(Entries supplied Opens)

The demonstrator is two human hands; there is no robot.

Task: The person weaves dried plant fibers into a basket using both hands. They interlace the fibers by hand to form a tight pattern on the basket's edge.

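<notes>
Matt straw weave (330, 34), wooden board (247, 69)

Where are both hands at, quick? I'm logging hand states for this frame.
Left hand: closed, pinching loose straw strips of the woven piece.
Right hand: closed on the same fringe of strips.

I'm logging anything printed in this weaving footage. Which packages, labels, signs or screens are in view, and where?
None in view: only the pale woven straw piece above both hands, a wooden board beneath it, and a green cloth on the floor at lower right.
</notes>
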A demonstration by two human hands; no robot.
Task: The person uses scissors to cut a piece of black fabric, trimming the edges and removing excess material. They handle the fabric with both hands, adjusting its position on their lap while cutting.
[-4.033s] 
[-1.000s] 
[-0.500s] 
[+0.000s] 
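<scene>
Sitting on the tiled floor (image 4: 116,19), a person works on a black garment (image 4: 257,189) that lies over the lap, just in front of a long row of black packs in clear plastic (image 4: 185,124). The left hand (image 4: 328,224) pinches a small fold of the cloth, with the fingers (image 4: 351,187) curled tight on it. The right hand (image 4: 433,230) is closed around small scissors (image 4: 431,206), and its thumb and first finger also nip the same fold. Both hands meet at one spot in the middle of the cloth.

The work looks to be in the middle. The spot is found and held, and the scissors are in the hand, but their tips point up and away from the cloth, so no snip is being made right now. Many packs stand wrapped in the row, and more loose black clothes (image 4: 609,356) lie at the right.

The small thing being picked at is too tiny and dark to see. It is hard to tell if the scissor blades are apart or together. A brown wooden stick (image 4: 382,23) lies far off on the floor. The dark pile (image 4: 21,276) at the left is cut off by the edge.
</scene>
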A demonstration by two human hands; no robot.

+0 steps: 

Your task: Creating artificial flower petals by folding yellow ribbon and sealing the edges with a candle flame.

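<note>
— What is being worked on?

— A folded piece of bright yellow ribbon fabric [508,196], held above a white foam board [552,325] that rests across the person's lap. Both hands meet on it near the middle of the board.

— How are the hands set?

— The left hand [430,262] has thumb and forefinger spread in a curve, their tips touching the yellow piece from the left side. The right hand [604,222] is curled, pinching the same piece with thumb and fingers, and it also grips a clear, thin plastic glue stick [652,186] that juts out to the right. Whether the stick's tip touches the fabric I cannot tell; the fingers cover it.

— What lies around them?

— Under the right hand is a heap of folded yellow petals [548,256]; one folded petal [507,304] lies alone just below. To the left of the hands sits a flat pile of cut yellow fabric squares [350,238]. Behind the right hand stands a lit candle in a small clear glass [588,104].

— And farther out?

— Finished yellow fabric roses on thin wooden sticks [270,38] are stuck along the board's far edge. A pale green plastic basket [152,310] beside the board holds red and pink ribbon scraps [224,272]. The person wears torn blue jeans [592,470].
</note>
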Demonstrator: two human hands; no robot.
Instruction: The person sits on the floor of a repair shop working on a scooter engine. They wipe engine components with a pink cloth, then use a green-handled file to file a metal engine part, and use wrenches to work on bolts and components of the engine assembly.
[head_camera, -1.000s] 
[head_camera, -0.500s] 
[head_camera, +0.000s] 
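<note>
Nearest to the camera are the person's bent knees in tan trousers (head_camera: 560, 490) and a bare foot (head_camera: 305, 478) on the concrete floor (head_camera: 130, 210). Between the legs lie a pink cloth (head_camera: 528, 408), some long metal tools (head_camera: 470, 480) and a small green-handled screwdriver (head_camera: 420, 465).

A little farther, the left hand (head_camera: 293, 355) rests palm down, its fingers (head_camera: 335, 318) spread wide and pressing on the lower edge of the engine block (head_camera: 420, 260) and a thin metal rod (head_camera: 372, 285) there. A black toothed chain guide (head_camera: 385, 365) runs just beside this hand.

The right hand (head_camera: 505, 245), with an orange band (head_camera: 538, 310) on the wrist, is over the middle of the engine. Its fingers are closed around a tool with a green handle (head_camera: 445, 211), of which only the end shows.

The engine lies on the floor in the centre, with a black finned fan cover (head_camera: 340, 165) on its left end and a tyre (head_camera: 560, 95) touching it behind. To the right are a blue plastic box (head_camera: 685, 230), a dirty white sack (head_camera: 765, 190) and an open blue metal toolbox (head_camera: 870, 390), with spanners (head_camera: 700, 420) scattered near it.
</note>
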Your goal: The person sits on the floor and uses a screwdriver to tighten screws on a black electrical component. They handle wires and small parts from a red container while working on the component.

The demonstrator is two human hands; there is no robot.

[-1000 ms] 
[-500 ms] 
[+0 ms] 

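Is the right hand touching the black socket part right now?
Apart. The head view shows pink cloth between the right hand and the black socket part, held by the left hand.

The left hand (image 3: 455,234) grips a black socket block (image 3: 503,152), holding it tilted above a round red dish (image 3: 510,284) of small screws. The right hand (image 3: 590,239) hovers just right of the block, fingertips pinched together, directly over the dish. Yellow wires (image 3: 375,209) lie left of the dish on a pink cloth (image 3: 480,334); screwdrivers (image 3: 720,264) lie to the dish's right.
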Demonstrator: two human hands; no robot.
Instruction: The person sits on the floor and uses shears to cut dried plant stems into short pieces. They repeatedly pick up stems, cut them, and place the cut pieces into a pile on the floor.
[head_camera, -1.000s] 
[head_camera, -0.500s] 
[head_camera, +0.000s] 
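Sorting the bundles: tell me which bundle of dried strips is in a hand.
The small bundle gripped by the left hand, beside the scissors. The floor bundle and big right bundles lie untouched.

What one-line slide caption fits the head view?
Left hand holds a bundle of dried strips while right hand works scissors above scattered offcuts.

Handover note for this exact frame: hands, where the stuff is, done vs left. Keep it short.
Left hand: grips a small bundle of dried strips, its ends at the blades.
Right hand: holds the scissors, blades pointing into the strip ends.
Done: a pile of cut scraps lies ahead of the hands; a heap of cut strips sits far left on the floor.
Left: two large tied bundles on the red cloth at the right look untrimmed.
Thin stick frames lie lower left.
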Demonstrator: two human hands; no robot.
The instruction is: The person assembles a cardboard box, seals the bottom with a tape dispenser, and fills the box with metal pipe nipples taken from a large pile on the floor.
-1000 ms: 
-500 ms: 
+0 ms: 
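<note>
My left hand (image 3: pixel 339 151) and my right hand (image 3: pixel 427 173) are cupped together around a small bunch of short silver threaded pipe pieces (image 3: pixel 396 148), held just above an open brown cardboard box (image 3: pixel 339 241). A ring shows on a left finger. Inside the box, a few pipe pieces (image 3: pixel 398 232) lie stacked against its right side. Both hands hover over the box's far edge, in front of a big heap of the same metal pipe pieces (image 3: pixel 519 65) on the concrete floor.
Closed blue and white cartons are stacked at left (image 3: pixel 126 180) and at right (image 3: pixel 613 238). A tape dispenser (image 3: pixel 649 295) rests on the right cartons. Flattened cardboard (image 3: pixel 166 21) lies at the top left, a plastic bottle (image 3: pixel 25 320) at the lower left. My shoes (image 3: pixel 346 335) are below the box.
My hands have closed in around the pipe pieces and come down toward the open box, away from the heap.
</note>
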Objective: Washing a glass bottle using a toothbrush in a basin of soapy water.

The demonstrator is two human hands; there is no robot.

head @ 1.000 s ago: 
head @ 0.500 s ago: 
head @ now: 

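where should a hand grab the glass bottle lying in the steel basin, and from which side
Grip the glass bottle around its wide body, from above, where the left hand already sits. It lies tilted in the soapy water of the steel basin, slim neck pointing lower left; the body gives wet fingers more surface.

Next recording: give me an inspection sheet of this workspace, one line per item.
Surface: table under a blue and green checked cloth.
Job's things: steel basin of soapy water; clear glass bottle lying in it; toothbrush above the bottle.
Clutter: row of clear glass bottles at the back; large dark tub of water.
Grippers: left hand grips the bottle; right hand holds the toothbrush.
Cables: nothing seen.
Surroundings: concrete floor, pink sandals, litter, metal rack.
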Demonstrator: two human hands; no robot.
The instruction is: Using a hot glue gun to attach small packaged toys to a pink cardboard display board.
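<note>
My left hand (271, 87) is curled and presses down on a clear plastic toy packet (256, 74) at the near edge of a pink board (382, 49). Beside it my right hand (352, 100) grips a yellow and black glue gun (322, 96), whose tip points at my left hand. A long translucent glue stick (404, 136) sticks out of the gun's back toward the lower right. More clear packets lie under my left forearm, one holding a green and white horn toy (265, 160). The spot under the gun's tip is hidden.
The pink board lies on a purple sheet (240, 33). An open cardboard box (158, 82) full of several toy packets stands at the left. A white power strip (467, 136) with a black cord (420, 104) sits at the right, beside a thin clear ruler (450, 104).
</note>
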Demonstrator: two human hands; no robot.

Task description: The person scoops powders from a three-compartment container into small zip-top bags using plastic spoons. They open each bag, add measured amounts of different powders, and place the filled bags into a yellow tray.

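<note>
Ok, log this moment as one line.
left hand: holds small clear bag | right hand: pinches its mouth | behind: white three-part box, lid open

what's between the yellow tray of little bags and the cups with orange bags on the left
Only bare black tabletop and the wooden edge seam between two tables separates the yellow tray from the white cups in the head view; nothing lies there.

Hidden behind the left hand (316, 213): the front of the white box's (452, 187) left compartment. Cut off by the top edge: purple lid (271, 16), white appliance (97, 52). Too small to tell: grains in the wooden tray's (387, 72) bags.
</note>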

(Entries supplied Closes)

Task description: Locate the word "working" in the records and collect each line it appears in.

Completed exercise:
Instruction: The person sits on the floor of a repair shop working on a scooter engine. They wipe engine components with a pink cloth, then use a green-handled file to file a metal engine part, and use wrenches to work on bolts and components of the engine assembly.
Your goal: The person sits on the floor and uses a screwdriver to tighten screws on a black electrical component. They handle wires and small parts from a red container while working on the component.

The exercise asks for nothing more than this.